» **Task prompt**
The full set of lines below has to be written out again exactly.

» **Supplied information**
--- START ---
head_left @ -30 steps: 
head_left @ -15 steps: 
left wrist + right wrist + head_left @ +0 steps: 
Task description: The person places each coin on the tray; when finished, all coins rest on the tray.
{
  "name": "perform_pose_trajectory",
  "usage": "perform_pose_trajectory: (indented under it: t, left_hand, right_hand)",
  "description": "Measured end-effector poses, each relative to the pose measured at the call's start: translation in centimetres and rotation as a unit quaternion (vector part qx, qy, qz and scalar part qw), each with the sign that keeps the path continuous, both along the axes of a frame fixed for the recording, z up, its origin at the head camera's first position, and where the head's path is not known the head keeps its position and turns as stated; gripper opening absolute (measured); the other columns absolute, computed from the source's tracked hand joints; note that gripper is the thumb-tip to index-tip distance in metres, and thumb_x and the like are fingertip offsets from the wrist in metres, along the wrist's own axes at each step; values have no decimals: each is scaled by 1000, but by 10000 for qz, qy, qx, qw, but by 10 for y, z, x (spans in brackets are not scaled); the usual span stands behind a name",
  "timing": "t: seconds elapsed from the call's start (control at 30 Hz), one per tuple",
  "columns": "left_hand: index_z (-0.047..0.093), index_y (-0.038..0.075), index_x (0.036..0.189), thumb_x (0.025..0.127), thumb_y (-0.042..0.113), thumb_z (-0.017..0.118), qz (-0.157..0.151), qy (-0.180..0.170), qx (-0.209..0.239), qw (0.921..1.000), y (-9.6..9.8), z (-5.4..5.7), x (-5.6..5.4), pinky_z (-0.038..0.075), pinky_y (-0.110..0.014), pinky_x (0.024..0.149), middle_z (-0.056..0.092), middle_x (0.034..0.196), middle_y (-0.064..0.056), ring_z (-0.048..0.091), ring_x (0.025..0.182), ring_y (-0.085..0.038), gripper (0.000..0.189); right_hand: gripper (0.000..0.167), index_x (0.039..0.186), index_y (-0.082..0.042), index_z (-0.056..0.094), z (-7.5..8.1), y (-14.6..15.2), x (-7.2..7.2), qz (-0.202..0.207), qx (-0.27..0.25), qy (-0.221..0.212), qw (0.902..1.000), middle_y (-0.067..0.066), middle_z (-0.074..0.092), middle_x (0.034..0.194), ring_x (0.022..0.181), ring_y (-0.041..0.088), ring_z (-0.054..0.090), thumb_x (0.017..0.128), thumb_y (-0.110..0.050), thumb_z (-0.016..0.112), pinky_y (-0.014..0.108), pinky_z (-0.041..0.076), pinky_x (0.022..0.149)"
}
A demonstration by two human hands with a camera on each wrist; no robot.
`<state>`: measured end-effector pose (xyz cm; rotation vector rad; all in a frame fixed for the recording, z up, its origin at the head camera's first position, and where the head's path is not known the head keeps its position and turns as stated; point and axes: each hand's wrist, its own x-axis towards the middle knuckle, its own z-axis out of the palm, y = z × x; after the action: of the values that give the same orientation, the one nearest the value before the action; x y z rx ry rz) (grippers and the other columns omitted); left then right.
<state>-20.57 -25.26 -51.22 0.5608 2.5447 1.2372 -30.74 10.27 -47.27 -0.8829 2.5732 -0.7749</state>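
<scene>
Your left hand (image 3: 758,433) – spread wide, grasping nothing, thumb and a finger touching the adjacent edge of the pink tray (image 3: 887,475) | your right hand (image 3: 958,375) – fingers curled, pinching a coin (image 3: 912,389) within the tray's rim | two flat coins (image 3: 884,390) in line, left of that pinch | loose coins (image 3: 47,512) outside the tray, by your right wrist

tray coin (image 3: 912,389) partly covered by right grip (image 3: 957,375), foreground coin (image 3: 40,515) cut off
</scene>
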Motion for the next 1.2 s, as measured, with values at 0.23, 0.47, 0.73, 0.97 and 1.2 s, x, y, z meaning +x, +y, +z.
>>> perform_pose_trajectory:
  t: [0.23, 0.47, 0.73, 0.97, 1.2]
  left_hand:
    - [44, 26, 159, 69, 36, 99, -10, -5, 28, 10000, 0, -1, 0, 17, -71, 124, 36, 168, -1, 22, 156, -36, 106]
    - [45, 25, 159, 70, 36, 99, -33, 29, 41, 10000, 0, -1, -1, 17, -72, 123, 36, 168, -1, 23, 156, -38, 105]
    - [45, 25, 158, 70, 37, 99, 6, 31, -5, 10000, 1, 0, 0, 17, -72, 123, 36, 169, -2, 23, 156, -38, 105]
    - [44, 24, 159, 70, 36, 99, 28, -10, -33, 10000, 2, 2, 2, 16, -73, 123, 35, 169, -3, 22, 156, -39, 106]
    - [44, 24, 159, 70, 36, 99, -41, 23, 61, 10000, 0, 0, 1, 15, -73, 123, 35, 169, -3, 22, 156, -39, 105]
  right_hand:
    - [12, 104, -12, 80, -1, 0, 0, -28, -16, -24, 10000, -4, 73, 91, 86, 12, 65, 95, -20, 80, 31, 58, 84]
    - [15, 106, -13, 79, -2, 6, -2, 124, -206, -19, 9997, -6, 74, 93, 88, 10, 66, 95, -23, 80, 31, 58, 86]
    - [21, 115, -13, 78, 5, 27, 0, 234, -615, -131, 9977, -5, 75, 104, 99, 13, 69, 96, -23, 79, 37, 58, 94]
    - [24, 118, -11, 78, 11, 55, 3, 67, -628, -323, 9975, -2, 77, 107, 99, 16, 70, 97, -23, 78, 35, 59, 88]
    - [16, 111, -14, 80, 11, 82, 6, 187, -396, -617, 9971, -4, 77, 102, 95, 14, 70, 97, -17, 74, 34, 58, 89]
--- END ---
» **Finished task**
head_left @ -30 steps: 
head_left @ -15 steps: 
left wrist + right wrist + head_left @ +0 steps: 
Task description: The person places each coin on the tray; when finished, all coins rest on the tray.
{
  "name": "perform_pose_trajectory",
  "usage": "perform_pose_trajectory: (indented under it: t, left_hand, right_hand)",
  "description": "Measured end-effector poses, each relative to the pose measured at the call's start: translation in centimetres and rotation as a unit quaternion (vector part qx, qy, qz and scalar part qw), each with the sign that keeps the path continuous, both along the axes of a frame fixed for the recording, z up, its origin at the head camera's first position, and where the head's path is not known the head keeps its position and turns as stated; gripper opening absolute (measured); the other columns absolute, computed from the source's tracked hand joints; note that gripper is the thumb-tip to index-tip distance in metres, and thumb_x and the like are fingertip offsets from the wrist in metres, along the wrist's own axes at each step; values have no decimals: each is scaled by 1000, but by 10000 for qz, qy, qx, qw, but by 10 for y, z, x (spans in brackets are not scaled); the usual span stands behind a name",
  "timing": "t: seconds elapsed from the call's start (control at 30 Hz), one per tuple",
  "columns": "left_hand: index_z (-0.047..0.093), index_y (-0.038..0.075), index_x (0.036..0.189), thumb_x (0.025..0.127), thumb_y (-0.042..0.113), thumb_z (-0.017..0.118), qz (-0.157..0.151), qy (-0.180..0.170), qx (-0.209..0.239), qw (0.921..1.000), y (-9.6..9.8), z (-5.4..5.7), x (-5.6..5.4), pinky_z (-0.038..0.075), pinky_y (-0.110..0.014), pinky_x (0.024..0.149), middle_z (-0.056..0.092), middle_x (0.034..0.196), middle_y (-0.064..0.056), ring_z (-0.048..0.091), ring_x (0.025..0.182), ring_y (-0.085..0.038), gripper (0.000..0.189); right_hand: gripper (0.000..0.167), index_x (0.039..0.186), index_y (-0.082..0.042), index_z (-0.056..0.094), z (-7.5..8.1), y (-14.6..15.2), x (-7.2..7.2), qz (-0.202..0.207), qx (-0.27..0.25), qy (-0.221..0.212), qw (0.902..1.000), middle_y (-0.067..0.066), middle_z (-0.074..0.092), middle_x (0.034..0.194), ring_x (0.022..0.181), ring_y (-0.041..0.088), ring_z (-0.054..0.090), thumb_x (0.017..0.128), thumb_y (-0.110..0.050), thumb_z (-0.016..0.112), pinky_y (-0.014..0.108), pinky_z (-0.041..0.076), pinky_x (0.022..0.149)"
}
A demonstration by two human hands with a camera on each wrist; no robot.
`<state>`: measured end-effector pose (xyz cm; rotation vector rad; all in a frame fixed for the recording, z up, its origin at the head camera's first position, and where the head's path is not known the head keeps its position and turns as stated; point and axes: each hand's wrist, its own x-axis towards the middle knuckle, its own z-axis out of the palm, y = z × x; after the action: of the values that give the same orientation, the one nearest the value before the action; x y z rx ry rz) (grippers and the other columns omitted); left then right.
<state>-20.57 -25.26 -51.22 0.5608 2.5447 1.2372 -30.74 10.27 -47.27 -0.8829 2.5732 -0.7749</state>
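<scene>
Your left hand (image 3: 758,433) – spread wide, grasping nothing, thumb and a finger touching the adjacent edge of the pink tray (image 3: 887,475) | your right hand (image 3: 958,375) – fingers curled, pinching a coin (image 3: 912,389) within the tray's rim | two flat coins (image 3: 884,390) in line, left of that pinch | loose coins (image 3: 47,512) outside the tray, by your right wrist

tray coin (image 3: 912,389) partly covered by right grip (image 3: 957,375), foreground coin (image 3: 40,515) cut off
</scene>
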Motion for the next 1.2 s, as measured, with values at 0.23, 0.47, 0.73, 0.97 and 1.2 s, x, y, z meaning +x, +y, +z.
>>> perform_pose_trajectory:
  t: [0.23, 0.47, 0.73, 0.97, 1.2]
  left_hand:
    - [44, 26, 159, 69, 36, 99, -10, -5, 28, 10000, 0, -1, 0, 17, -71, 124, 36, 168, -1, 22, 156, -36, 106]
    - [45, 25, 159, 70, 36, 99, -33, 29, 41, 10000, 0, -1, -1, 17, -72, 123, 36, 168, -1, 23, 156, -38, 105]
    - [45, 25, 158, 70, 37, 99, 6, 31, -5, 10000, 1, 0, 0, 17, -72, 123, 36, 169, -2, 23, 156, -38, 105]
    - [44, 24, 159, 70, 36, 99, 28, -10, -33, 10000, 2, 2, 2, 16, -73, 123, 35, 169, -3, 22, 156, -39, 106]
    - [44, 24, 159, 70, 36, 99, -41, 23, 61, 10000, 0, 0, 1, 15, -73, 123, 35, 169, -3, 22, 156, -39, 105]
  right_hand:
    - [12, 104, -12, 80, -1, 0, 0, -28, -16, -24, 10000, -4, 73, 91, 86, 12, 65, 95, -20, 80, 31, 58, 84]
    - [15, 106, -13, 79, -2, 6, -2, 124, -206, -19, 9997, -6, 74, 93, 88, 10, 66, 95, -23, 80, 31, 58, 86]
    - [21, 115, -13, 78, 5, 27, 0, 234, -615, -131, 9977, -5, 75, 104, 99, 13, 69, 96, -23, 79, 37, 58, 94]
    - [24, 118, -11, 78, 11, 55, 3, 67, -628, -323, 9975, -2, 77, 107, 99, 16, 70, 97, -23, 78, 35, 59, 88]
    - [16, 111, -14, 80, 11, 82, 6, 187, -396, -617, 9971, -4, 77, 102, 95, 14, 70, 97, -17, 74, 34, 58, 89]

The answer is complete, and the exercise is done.